The problem
Will you quote precisely the lines that run from the top of the material below to the line containing "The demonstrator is", both ends included?

Information shown
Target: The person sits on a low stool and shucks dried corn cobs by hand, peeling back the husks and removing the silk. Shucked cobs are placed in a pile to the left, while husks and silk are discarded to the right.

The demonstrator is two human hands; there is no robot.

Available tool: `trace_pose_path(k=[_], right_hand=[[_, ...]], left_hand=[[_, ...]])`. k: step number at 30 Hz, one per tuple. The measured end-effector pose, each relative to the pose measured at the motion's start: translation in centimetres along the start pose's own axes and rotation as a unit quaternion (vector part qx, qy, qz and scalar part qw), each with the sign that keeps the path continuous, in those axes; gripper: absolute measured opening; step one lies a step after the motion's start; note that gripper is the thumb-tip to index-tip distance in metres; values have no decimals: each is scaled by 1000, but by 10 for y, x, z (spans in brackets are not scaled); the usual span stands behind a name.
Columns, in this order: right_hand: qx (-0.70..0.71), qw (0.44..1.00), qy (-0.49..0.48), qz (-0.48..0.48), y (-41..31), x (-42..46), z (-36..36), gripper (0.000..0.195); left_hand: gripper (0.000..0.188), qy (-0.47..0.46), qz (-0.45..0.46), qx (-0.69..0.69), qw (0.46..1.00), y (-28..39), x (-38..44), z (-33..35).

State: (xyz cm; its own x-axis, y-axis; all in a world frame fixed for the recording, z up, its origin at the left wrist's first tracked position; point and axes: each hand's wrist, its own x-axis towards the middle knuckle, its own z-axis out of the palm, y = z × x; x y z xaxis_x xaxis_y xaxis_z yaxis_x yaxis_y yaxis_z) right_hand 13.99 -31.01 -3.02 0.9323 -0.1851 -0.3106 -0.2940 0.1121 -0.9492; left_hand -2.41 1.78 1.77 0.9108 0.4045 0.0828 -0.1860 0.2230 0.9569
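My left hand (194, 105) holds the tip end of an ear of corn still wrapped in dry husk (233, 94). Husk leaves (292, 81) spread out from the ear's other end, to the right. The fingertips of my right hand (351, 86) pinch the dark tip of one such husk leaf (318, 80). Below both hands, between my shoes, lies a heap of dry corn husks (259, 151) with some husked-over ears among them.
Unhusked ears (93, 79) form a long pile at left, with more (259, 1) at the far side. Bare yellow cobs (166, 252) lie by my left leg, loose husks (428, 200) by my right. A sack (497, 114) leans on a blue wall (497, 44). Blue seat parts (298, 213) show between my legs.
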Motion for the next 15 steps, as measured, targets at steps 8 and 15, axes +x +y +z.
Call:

Answer for the task
Target: The person sits on a low stool and shucks dried corn cobs by hand, peeling back the husks and removing the silk. Shucked cobs are placed in a pile to the left, while husks and silk are discarded to the right.

The demonstrator is two human hands; there is no robot.

No more output will be produced.